Objections
Misner, Thorne & Wheeler (1973, “Gravitation”, p. 840)
object to the mirror interpretation
of the Schwarzschild geometry on the grounds that:
(1) it produces a sort of “conical” singularity
at the crossing point of the two horizons,
\(t_\textrm{K} = r_\textrm{K} = 0\)
(where the two red lines
cross in the Kruskal-Szekeres spacetime diagram);
and (2) it leads to causality violations in which a person can meet
themself going backward in time.
The 1st objection is true.
Spacetime at the crossing point of the two horizons
has a non-standard ‘spin 2’ kind of structure.
Just as rotating a spin 2 particle by \(180^\circ\) in space leaves it
unchanged,
so also rotating spacetime around the horizon crossing point by \(180^\circ\)

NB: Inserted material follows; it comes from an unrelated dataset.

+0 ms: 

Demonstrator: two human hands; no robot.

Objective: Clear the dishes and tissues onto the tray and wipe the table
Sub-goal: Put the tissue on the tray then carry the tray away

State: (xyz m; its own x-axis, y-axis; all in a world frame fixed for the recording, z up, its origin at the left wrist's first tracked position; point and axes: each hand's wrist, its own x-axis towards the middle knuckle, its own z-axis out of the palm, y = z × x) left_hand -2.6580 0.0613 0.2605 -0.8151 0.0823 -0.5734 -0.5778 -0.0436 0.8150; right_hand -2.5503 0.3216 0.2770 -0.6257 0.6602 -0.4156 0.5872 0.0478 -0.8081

leaves the spacetime unchanged.
Is this cause to reject the mirror spacetime structure,
or is there interesting physics here?
The 2nd objection is false.
The Kruskal-Szekeres spacetime diagram shows that
the Universe and its mirror image are causally disconnected from each other.

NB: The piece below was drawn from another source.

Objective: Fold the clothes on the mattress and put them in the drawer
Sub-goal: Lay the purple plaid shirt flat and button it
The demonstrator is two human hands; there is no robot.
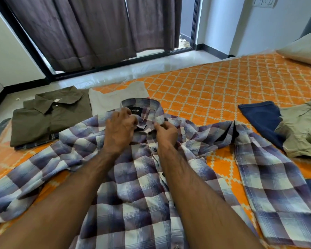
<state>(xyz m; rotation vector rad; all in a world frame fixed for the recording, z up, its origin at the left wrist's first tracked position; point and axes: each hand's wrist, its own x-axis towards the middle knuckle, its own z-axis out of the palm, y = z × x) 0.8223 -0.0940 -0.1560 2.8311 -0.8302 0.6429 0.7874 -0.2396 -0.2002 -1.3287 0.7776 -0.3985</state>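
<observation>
Head cam: the plaid shirt point(142, 186) lies face-up mid-mattress point(214, 87), with left hand point(119, 130) and right hand point(166, 133) both pinching its collar area, probably at the top button. If it stays undone, I'd guess the front gapes while folding; the folded olive shirt point(48, 119) sits at 10 o'clock.

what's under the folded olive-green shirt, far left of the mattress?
A strip of plaid fabric shows beneath the front edge of the folded olive-green shirt, so it seems to lie on another folded garment on the orange patterned mattress cover. The shirt covers the rest.
</observation>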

A person who starts in the Universe on the right cannot pass through
the horizon (the red line
slanting from bottom right to top left)
to the mirror Universe on the left, and vice versa.

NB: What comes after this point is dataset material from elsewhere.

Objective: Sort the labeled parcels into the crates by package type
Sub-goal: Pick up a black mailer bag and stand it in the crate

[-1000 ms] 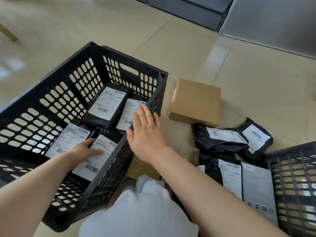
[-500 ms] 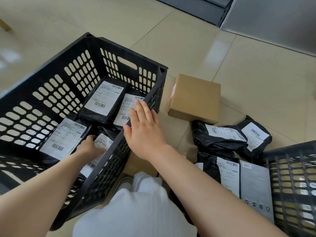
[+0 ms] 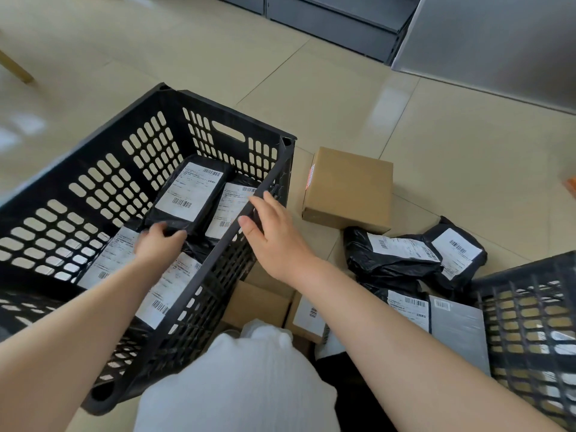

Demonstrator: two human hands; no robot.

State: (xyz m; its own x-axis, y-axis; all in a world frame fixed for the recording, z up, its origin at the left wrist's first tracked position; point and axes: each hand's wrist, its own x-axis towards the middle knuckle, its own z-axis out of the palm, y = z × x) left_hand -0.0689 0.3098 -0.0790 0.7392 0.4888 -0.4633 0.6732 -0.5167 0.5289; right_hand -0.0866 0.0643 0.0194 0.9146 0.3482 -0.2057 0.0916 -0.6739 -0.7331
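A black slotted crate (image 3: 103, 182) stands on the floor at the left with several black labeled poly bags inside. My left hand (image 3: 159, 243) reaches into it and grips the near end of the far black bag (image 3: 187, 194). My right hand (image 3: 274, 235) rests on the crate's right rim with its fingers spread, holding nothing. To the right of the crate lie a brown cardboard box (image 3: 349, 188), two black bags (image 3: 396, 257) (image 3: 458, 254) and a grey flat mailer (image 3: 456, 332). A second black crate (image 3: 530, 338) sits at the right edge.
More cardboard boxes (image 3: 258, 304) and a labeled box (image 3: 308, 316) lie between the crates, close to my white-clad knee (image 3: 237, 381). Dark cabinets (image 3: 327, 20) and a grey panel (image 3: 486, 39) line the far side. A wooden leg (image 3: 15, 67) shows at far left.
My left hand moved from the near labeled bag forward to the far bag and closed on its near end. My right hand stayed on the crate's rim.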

However, if no signal can pass between the Universe and its mirror image,
then there is no observational way to tell whether the mirror image
is really there or not
(unless there are observable consequences
from quantum mechanical tunnelling between the Universe
and its mirror image?).
And if there are no observational consequences for any observer,
then who knows and who cares.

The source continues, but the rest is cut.